Drusilla did not reply. She just stared at the dagger clenched in her fist as a cloud slowly drifted past the sun and the room grew dark.
17. ARMAND DELACOURT VICE, YEAR 497
The bright room smelled of starched clothes and washed bodies, but something dark and insidious lurked behind those hopeful, fresh-scrubbed faces. This could have been a meeting of dockworkers or disgruntled guild members or any facet of the lower classes but for one glaring flaw: the somber, satin brocades of noblemen stood beside the patched leather aprons of the common working folk. Their clean, smiling faces masked something grotesque within each of them and here and there Armand added horns and fangs and forked tongues.
Nothing but mages. Friends of mages. Faugh. Armand had to restrain himself from wincing as he saw more and more silk garments sprinkled among the rough leather garb. That spoke of wealth and funding. Fuel for this emergent little revolution. He felt a prickling on the back of his neck. He kneaded the sore muscles between his shoulders and tried not to glare. Who in this abominable crowd was a mage and who was merely a sympathizer?
Armand gagged as the press of bodies in the room squashed him against the wall. Infiltrating this meeting had been a pathetic jest. The password that old Lucius had provided gained him entrance. His half-hearted attempt at a disguise was unnecessary. His sorrowful tale of knowing several people savaged by those brutish Black Guards was . . . honest.

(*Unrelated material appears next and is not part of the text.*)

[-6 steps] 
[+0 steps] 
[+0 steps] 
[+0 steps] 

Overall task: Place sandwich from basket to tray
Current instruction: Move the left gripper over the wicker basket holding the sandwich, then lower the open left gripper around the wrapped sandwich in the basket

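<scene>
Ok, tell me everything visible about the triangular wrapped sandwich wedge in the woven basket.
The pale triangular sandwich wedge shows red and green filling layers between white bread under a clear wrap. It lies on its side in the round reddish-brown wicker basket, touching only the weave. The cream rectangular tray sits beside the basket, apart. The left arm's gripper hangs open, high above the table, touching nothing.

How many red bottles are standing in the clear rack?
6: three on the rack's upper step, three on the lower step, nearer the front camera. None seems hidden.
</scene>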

Armand patted his pockets. He felt undressed without his brass mage detector, but the thing was too obvious. Why not just wear a uniform and be done with it? The lack of personal recognition was almost insulting, but Captain Armand Delacourt Vice had not ferreted mages from their urban dens or chummed with junior guild members or sauntered through the gilded circles of noblemen. Only one person here today could possibly recognize him: the speaker. He looked at the empty stage and a tiny shiver trickled up his spine as he turned and surveyed the audience. He had to shield his face from the bright sunlight as he tried to commit each face to memory.

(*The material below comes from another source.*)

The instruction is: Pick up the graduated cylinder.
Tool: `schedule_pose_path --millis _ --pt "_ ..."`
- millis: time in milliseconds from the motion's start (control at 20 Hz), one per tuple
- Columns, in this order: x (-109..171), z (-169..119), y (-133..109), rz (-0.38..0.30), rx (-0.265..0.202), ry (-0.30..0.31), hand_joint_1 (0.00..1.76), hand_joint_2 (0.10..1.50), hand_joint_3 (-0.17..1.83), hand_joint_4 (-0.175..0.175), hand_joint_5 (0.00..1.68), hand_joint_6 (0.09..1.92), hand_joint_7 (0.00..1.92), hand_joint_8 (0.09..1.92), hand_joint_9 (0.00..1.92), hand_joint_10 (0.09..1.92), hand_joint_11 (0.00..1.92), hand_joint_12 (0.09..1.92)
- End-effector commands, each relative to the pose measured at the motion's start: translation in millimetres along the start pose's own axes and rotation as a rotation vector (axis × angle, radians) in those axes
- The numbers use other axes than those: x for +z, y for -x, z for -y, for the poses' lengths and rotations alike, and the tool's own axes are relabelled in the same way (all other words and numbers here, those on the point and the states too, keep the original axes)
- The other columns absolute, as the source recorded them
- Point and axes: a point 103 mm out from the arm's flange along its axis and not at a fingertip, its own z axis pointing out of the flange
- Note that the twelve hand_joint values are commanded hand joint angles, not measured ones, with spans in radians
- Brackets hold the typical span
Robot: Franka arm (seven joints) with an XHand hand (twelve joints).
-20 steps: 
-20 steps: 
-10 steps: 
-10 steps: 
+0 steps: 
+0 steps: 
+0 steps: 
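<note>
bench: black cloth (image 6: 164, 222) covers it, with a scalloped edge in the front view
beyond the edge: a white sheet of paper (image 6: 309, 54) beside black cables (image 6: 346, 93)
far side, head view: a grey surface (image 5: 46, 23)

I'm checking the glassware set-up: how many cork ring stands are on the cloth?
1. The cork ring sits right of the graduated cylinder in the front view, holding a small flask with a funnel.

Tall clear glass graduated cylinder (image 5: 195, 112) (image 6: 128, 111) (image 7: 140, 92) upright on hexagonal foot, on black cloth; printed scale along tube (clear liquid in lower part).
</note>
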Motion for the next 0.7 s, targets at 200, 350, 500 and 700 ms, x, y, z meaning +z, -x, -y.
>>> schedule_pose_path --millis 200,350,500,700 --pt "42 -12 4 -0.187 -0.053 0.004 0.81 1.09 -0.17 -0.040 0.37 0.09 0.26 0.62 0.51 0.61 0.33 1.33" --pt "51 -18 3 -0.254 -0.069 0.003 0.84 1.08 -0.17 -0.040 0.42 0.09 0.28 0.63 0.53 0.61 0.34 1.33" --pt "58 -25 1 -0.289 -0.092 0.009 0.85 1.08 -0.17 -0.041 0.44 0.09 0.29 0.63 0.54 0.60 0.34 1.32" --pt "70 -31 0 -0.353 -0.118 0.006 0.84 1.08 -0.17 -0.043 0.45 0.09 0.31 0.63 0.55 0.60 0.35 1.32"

An entire room of foul wizards and mage lovers and I cannot arrest a single person. My emperor has sent me on a perverse mission. Perhaps a test of loyalty for an ex-Black Guard? Such a sunny roo
m. All the darkness is on the inside.
Armand wiped his nose on a handkerchief. Beneath the mocking, cheerful sunlight streaming through the windows, a foul, spiritual stench pervaded the room. Their bodies wallowed in it and their pores oozed with the heavy scent of treachery. Armand, the one clean, honest man in the entire room, forced himself to relax. He turned towards the stage with an expectant smile. He joined the whistling and the cheering as a familiar man strode onto the stage and waved to the crowd. He sneered to himself. The man was out of uniform.
Armand's smile deepened as the cheering grew to a roar. The traitors shook the walls with their fervor. Have you truly gone full mage lover, Captain Jemmy, or is this just an act? Are you intelligent enough for this to be an act?
“Please, settle down, my friends.” Jemmy made a calming motion with his hands and the traitors obeyed in mere moments.
Not just a speaker, but a leader, Armand thought approvingly, crossing his arms.
“We come here today to redress a grave problem in the empire. A threat that affects every man, woman, and child, highborn or low: the mage threat.”
Armand found himself warming up to the man. Ah, Jemmy, I may have misjudged you.
“More mages are discovered every day,” Jemmy said, raising his arms.
Yes, more vermin to squash, Armand thought. Perhaps I was wrong. Perhaps old Lucius chose a fitting successor to the mission of the Black Guards despite his many flaws. He suppressed the gorge rising in his throat. His stomach still hadn't settled since killing the old man. He belonged in this crowd of villains and traitors.
“The threat is clear. We all know what needs to be done,” Jemmy said. “Something bold. Something drastic. I shall say it aloud if nobody else will. We need to . . .”
Kill the mages, Armand gushed in his mind. And you've gathered them all right here. No doubt they're lurking among these wretched plebes. Barricade the doors. Bring the torches.
Jemmy's shoulders slumped. He coughed.